Rollercoaster of Love
Sion Sono has become rather prolific lately, and I'm not complaining. This is his second major Western release of 2011 (following Cold Fish), and his most recent film Himizu received enthusiastic feedback from critics at Venice (also, somewhat accidentally, becoming the first major post Earthquake film fron Nippon). But before we get to see that, Eureka have released Guilty of Romance. It's the third part of a very rough thematic trilogy of films about the various different forms hate can take - Cold Fish and the brilliantly unwieldy Love Exposure being its predecessors. And boy oh boy, this is a film full of hate.

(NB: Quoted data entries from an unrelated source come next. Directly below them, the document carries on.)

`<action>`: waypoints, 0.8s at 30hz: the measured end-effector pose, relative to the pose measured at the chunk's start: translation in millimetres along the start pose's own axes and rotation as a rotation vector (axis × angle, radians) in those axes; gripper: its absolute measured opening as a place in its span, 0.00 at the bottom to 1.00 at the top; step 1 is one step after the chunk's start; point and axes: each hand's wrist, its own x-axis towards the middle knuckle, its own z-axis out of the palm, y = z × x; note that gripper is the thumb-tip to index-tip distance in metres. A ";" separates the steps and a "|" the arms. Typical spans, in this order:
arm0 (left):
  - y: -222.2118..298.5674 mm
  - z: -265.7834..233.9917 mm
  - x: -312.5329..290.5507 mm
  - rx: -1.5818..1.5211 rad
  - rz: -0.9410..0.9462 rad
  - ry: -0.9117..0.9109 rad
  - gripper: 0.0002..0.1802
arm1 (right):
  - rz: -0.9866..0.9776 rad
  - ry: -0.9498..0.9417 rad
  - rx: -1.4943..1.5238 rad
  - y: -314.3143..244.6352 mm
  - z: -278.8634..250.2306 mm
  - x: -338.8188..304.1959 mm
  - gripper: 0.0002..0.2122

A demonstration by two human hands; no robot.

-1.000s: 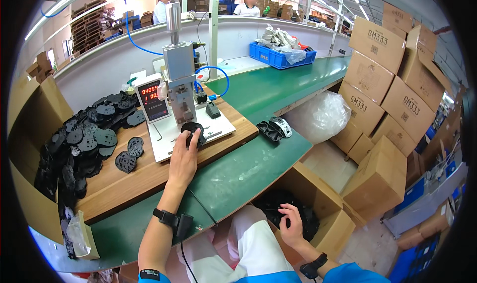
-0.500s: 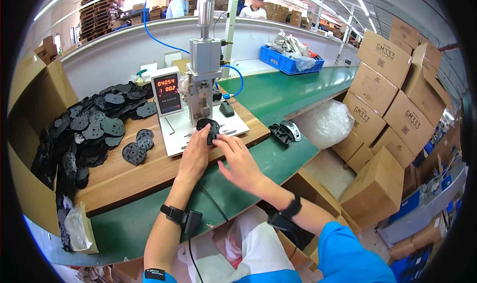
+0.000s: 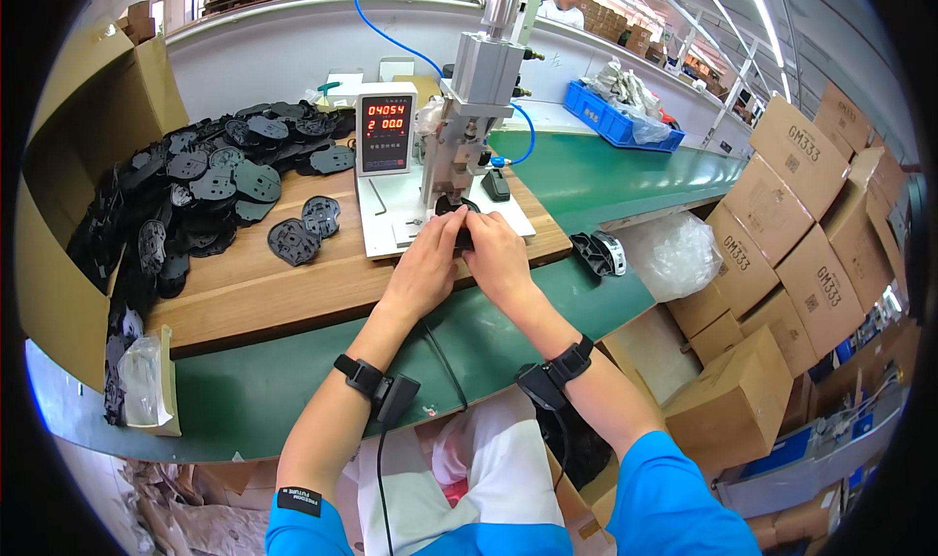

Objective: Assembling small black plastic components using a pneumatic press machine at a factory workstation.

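Observation:
Both my hands grip one dark, rounded plastic part (image 3: 456,205) under the head of a small metal pneumatic press (image 3: 456,146). My left hand (image 3: 427,265) holds its left side, fingers bent and pressed together. From the right, my right hand (image 3: 500,255) closes on the same part, its fingertips almost meeting those of the left. Most of the part is hidden behind my fingers. The press stands on a white base plate (image 3: 383,232), beside a counter box (image 3: 385,131) with red lit digits. Two similar black plastic shells, one of them (image 3: 293,241), lie left of the plate.
A large pile of black plastic shells (image 3: 210,180) covers the board's left, by an open carton (image 3: 147,87). A hex key (image 3: 379,198) and a small black block (image 3: 495,185) lie on the plate. Right are a black-and-silver part (image 3: 599,253), a plastic bag (image 3: 674,253) and stacked cartons (image 3: 782,214).
My right hand has moved in, its fingers closing on the plastic part beside my left hand. The part is now closer beneath the press head. The counter's lower digits changed, and the view shifted.

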 end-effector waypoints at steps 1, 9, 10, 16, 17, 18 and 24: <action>-0.4 -1.9 1.2 -0.003 0.005 0.003 0.46 | -0.001 0.003 -0.006 0.9 -1.9 1.9 0.13; -48.2 -100.4 -22.0 0.793 -0.390 0.321 0.46 | -0.004 -0.110 -0.023 5.6 -6.5 11.5 0.14; -57.0 -111.6 -37.5 0.790 -0.481 0.237 0.43 | -0.009 -0.108 -0.019 6.0 -5.6 13.1 0.14; -80.2 -132.5 -88.7 0.677 -0.548 0.112 0.19 | 0.023 -0.144 -0.048 6.6 -9.5 10.4 0.15; -81.3 -136.3 -90.8 0.673 -0.555 0.111 0.19 | 0.022 -0.151 -0.048 5.3 -8.7 10.6 0.15; -84.6 -142.0 -90.5 0.658 -0.596 0.113 0.18 | 0.018 -0.145 -0.043 4.4 -7.9 12.5 0.14; -61.3 -141.2 -83.5 0.674 -0.678 0.112 0.23 | 0.019 -0.150 -0.046 8.3 -9.9 12.0 0.13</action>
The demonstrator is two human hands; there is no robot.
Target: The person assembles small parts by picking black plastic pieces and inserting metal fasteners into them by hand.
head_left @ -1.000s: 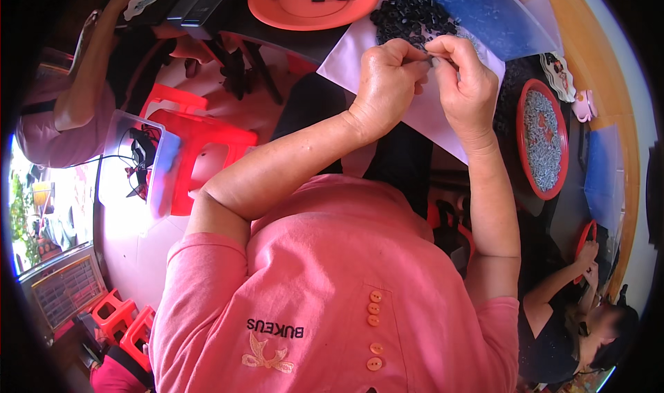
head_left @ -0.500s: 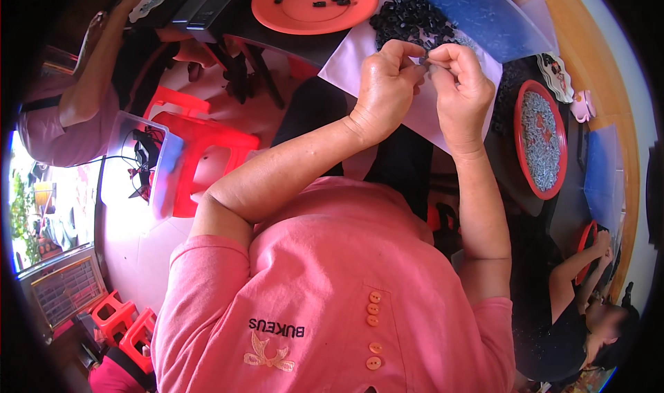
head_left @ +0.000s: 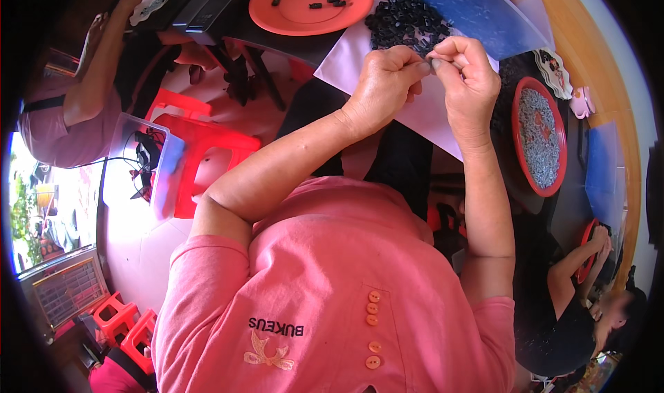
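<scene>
My left hand (head_left: 387, 81) and my right hand (head_left: 472, 85) meet above a pale pink sheet (head_left: 346, 54) that lies partly over my lap. Thumb and fingers of each hand are pinched together, with the fingertips nearly touching. A small dark piece (head_left: 430, 62) shows between them; its exact kind is too small to tell. Just beyond my hands lies a heap of small black plastic parts (head_left: 404, 21). Farther left, an orange plate (head_left: 287, 21) holds several similar black parts.
A translucent blue bin (head_left: 477, 16) stands behind the heap. To the right is a red tray (head_left: 518, 133) of small silvery metal pieces, near a pink cup (head_left: 582, 102). Red stools (head_left: 214, 140) and a clear box (head_left: 142, 165) stand left. Other people sit at both sides.
Both hands have shifted slightly to the right and nearer to me, still pinched together. My right hand's fingers have turned a little; the whole view has moved slightly.
</scene>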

The story opens with detective Kazuko (Miki Mizuno) being called to a frankly horrific murder scene. If dead bodies upset you, prepare to be violently ill here - the images of decomposing flesh are deeply disturbing. Kazuko's role has been significantly cut down for this release, so lengthy flashbacks to two other women dominate the film. There's a protagonist of sorts in Izumi (Megumi Kagurazaka); the wife of a famous novelist who lives a life of bored servitude. The most demanding task of the day is calibrating her husband's slippers. After taking a job at a nearby supermarket just to get out of the house, she is spotted by a modelling agent who invites her to partake in a photo shoot. However, it transpires the shoot is actually one for soft pornography. Initially reluctant to participate, Izumi ultimately feels liberated by the encounter and engages in a series of casual sexual encounters. One day, she travels to Shibuya where she is seduced by a mysterious man in a bowler hat, who whisks her off to a love hotel. There, he sexually abuses and humiliates her. Wandering around in a daze, Izumi bumps into the larger-than-life Mitsuko (Makoto Togashi): a charismatic university lecturer who moonlights as a prostitute. She leads Izumi on a disturbing journey full of surrealism, sexual encounters, shocking revelations and - ultimately - violence.

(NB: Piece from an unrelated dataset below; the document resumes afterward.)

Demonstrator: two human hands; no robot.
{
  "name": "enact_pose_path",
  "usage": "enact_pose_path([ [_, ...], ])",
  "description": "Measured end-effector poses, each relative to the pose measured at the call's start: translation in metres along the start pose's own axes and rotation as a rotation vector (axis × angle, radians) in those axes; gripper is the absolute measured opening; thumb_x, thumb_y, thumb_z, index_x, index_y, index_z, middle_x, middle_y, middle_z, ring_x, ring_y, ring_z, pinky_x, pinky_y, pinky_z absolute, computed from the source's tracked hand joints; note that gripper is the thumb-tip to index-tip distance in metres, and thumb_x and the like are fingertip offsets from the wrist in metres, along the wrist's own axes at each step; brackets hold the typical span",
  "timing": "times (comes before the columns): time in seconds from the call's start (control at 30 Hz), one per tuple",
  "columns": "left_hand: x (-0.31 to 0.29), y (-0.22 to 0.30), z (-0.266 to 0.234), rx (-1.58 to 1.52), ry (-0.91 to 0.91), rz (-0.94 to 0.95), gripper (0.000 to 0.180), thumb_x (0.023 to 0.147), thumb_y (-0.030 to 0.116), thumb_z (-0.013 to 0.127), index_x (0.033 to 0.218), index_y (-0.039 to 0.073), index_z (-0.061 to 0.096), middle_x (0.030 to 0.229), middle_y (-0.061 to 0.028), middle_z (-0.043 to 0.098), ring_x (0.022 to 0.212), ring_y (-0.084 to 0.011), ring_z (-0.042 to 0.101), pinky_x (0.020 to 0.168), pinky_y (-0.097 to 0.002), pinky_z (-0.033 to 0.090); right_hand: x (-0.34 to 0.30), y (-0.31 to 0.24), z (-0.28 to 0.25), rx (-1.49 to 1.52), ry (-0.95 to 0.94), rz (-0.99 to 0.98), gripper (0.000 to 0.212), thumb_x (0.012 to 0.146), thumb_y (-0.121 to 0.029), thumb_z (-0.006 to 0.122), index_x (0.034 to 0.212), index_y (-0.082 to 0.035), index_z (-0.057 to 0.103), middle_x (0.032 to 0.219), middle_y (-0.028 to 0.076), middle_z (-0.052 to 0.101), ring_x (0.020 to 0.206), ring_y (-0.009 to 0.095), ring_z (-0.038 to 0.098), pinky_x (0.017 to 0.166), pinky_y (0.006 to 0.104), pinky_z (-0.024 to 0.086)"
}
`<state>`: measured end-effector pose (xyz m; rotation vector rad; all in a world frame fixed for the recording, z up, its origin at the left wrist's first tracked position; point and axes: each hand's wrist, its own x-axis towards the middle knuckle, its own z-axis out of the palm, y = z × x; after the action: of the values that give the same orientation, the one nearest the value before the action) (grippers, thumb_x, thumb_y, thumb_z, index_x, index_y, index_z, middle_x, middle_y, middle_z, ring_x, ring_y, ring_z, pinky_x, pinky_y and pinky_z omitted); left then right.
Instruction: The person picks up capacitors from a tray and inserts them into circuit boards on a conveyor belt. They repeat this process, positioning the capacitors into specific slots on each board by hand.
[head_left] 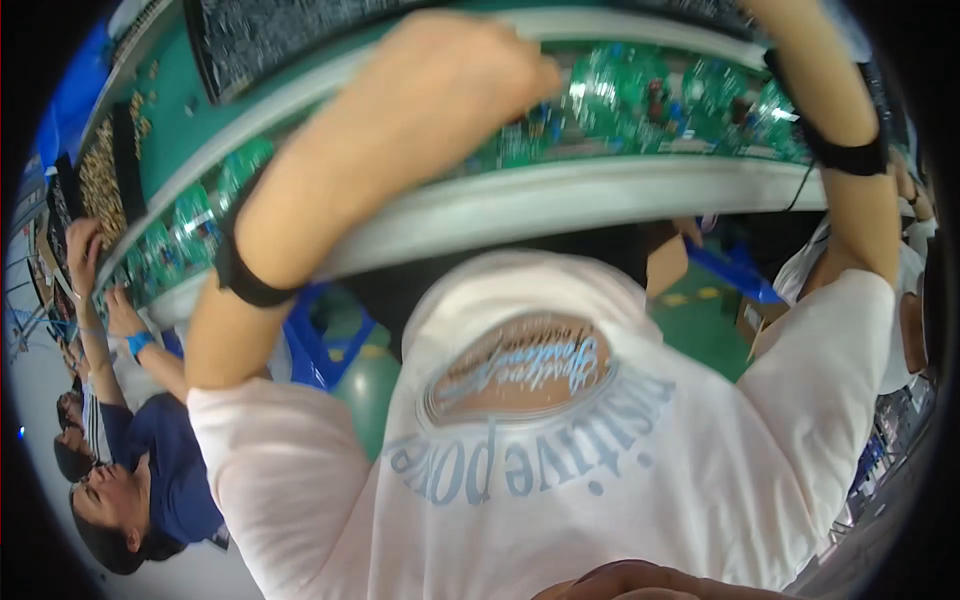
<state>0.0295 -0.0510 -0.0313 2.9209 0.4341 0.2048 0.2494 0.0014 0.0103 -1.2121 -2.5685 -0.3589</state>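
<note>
My left hand (480, 62) reaches over a long row of green circuit boards (620, 105) fitted with small parts. The hand looks curled but is smeared by motion, so I cannot tell whether it holds anything. It is nearest the boards and the rail behind them. A black band (252, 262) circles my left forearm. On the right, my other forearm (835, 90) wears a similar black band (850, 155) with a thin cord, and runs out at the upper edge; that hand is out of view.
Pale rails (600, 190) border the boards. Beyond them sits a black tray (207, 62) of small dark parts. Tan components (97, 165) lie at far left. A co-worker in a navy shirt (180, 465) works at left; another person (905, 290) is at right. Blue stool legs (318, 345) stand below.
</note>
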Motion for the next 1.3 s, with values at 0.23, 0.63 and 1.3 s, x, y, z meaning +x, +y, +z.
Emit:
enact_pose_path([
  [0.23, 0.008, 0.006, 0.019, -0.143, 0.026, -0.003, 0.007, 0.082, 0.012, 0.064, 0.080, 0.006, 0.068, 0.082, -0.0114, 0.068, 0.084, -0.0291, 0.070, 0.075, -0.0406, 0.057, -0.002, 0.004, 0.046, 0.061, -0.125, 0.105, 0.028, 0.086, -0.031, 0.076, 0.096, -0.006, 0.071, 0.097, 0.014, 0.069, 0.093, 0.033, 0.070, 0.083, 0.0443, 0.056],
  [0.63, 0.010, -0.002, 0.014, -0.181, 0.084, 0.008, 0.007, 0.076, 0.006, 0.068, 0.082, 0.005, 0.069, 0.084, -0.0094, 0.069, 0.084, -0.0307, 0.070, 0.072, -0.0411, 0.057, 0.012, 0.003, 0.044, 0.136, -0.168, 0.126, 0.032, 0.090, -0.024, 0.074, 0.115, -0.005, 0.068, 0.104, 0.014, 0.066, 0.100, 0.034, 0.068, 0.087, 0.0449, 0.054],
  [1.3, 0.022, -0.008, 0.015, -0.200, 0.019, 0.065, 0.008, 0.081, 0.008, 0.068, 0.087, 0.005, 0.073, 0.085, -0.0079, 0.070, 0.085, -0.0304, 0.069, 0.073, -0.0414, 0.057, 0.040, -0.002, 0.047, 0.204, -0.137, 0.079, 0.018, 0.089, -0.012, 0.064, 0.104, -0.007, 0.071, 0.094, 0.014, 0.070, 0.090, 0.035, 0.071, 0.077, 0.0460, 0.057],
])
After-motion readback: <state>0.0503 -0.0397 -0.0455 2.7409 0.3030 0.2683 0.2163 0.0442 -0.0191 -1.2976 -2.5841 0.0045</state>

Of the many things that differentiate Guilty of Romance from the pack is the utter joylessness of the film. After early scenes of liberation, this tale is largely devoid of happiness. Sex, Mitsuko teaches Izumi, is a tool, something to be exploited for money (Sono critiquing the porn and sex trades in the process). There's no joy to be found in it, no 'love'. The sex is brutal and profoundly unerotic - surprisingly graphic, too, considering the harsh censorship laws in Japan. As a descent into the strange purgatory that is Shibuya's love hotel district, it's fascinating. The film is rarely less than intense, and Sono's fondness for the odd visual flight of fancy is welcome. A character who walks around squirting neon pink paint on people and surroundings makes for some particularly memorable sights. No stranger to shocking the audience - the gory prologue of Suicide Club, finally released on Region 2 DVD a few weeks ago, still lingers - even the most desensitized of audience members will find this tough going at times.

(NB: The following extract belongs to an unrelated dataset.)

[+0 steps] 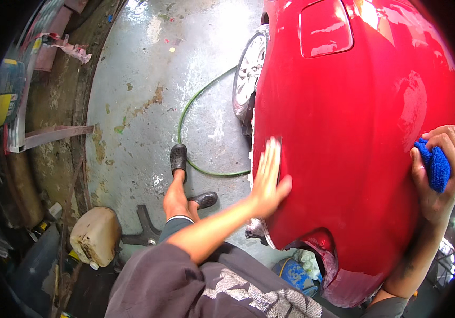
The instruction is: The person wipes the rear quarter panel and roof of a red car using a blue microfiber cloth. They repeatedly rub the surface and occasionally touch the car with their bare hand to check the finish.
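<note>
A glossy red car body panel fills the right half of the view. My left hand lies against the lower side of the panel, slightly blurred, with its fingers stretched out flat and the thumb apart. A narrow dark patch shows beside its fingers; whether it is a shadow or a thing under the hand I cannot tell. Higher on the bodywork, at the far right, my right hand is closed on a bunched blue cloth. Part of the cloth hides behind the fingers.
A silver-rimmed wheel and a green hose are left of the car. To the left stand a stained plastic jug and a metal frame. A blue container sits below the panel's cut-out.
</note>
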The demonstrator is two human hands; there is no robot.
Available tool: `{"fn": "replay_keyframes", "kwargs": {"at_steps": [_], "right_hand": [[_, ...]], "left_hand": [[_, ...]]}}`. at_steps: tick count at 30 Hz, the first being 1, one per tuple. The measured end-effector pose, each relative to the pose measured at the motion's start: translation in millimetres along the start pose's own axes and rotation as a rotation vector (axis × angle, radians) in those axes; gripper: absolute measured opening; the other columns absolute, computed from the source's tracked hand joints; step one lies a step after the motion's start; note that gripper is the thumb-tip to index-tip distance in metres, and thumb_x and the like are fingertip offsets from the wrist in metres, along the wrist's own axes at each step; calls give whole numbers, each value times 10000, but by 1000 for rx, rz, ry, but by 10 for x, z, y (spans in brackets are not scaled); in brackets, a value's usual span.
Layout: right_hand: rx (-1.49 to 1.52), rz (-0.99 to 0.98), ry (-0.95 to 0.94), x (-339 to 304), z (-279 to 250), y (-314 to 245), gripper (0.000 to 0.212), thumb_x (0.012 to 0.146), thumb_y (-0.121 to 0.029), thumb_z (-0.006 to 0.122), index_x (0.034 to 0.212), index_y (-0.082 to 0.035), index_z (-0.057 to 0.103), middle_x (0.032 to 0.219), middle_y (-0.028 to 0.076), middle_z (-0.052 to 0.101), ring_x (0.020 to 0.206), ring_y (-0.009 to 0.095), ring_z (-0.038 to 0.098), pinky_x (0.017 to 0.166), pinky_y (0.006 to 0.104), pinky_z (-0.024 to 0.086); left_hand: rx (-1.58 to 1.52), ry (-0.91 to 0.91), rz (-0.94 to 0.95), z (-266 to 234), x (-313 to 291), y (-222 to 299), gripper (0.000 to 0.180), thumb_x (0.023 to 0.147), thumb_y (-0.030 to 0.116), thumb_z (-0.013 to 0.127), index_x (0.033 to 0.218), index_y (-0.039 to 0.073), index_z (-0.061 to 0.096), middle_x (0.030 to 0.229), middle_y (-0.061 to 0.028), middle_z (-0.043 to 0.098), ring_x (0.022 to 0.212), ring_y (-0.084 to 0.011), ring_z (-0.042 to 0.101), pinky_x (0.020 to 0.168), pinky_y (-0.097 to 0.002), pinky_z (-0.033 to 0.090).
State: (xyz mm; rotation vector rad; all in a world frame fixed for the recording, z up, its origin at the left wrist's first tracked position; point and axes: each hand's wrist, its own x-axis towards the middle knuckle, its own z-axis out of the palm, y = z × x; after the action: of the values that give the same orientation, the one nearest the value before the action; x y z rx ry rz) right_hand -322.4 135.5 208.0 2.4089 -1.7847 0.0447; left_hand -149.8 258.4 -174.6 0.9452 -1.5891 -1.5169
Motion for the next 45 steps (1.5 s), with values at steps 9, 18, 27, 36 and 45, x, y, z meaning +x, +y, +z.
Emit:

Like all Sono films, Guilty of Romance is pretty fucking messy. While his films are rarely less than compelling, it's pretty obvious at this stage that he's not one for traditional structure, and his films can feel rather loose as a result. With the UK theatrical just passing the two hour mark (the Japanese one is longer at 144 minutes), it's notably shorter than his recent films. But there's still a lot of ideas, and the frequent moment where the viewer will wonder where all this is going. And, yes, it can be hard to pick out the meaning amongst the increasingly nightmarish events. Some twists and turns are downright unconvincing, including a shock revelation which probably won't come across as shocking to many.
But many of the ideas stick and resonate. Accusations of misogyny will be made, but those people may not have paid enough attention. Sure, women are subject to extremely vile acts throughout the film. But they're also independent, powerful characters. And the men are shown as a foul bunch - few of them are anything other than selfish, and all are exploiting the women in various degrading ways. It all comes back to the key thematic concern of the film, and the 'trilogy' as a whole: hate. These people hate life, and hate other people. In the absence of happiness, they seek whatever twisted pleasure they can find.
The various lifestyle decisions characters in Guilty of Romance make are shown as shallow, unrewarding and destructive ways of life. It isn't meant as a realistic critique - everything is illustrated in broad, cartoonish strokes. And that's what makes the film a fascinating and deeply uneven experience. There are fresh ideas presented every step of the way, and the viewer is forced to engage with them through Sono's take-no-prisoners directorial style. Guilty of Romance is a grim and exhausting film, but it also shows a director who makes his points like no other. It may not be his masterpiece (Love Exposure remains the highlight of this particular trio), but GoR will beat you into submission. And it's all the better for it.